What you need to do: Repeat exactly, please, the lines that begin at the start of the listing and end at the line holding "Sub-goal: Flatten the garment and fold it".

Available data:
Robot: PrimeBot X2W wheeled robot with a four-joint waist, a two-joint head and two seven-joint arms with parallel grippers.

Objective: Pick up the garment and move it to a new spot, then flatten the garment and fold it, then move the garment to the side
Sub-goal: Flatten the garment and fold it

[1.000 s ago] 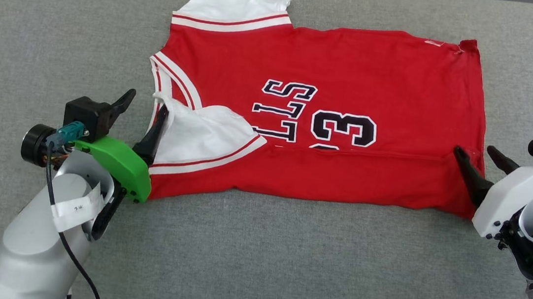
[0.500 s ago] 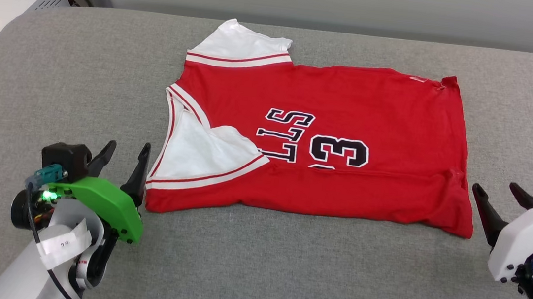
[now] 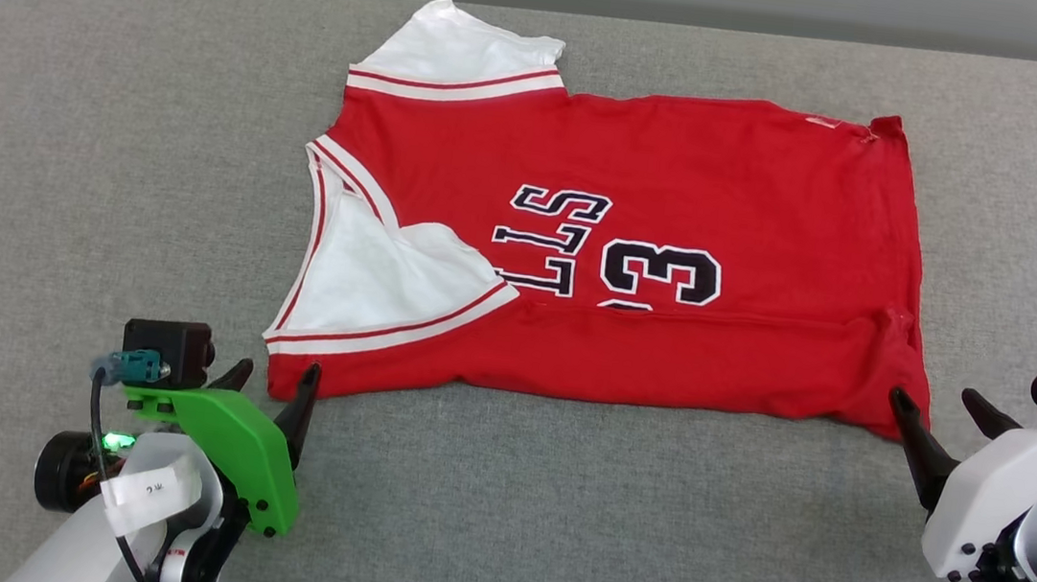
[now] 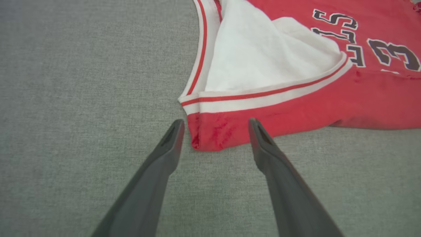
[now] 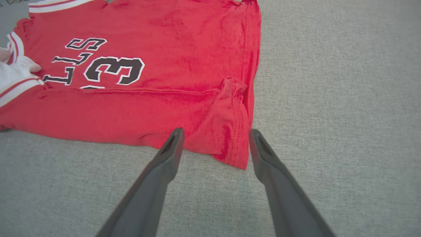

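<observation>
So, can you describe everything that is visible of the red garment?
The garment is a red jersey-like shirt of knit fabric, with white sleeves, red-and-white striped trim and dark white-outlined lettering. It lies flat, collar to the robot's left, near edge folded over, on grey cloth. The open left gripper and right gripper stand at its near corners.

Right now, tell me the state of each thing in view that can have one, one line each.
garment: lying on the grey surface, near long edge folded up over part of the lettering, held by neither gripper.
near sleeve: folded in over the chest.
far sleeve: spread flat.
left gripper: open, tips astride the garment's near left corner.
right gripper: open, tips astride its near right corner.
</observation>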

Result for this exercise:
Robot: PrimeBot X2W wheeled robot with a four-joint waist, a two-joint head and two seven-joint arms with parallel grippers.

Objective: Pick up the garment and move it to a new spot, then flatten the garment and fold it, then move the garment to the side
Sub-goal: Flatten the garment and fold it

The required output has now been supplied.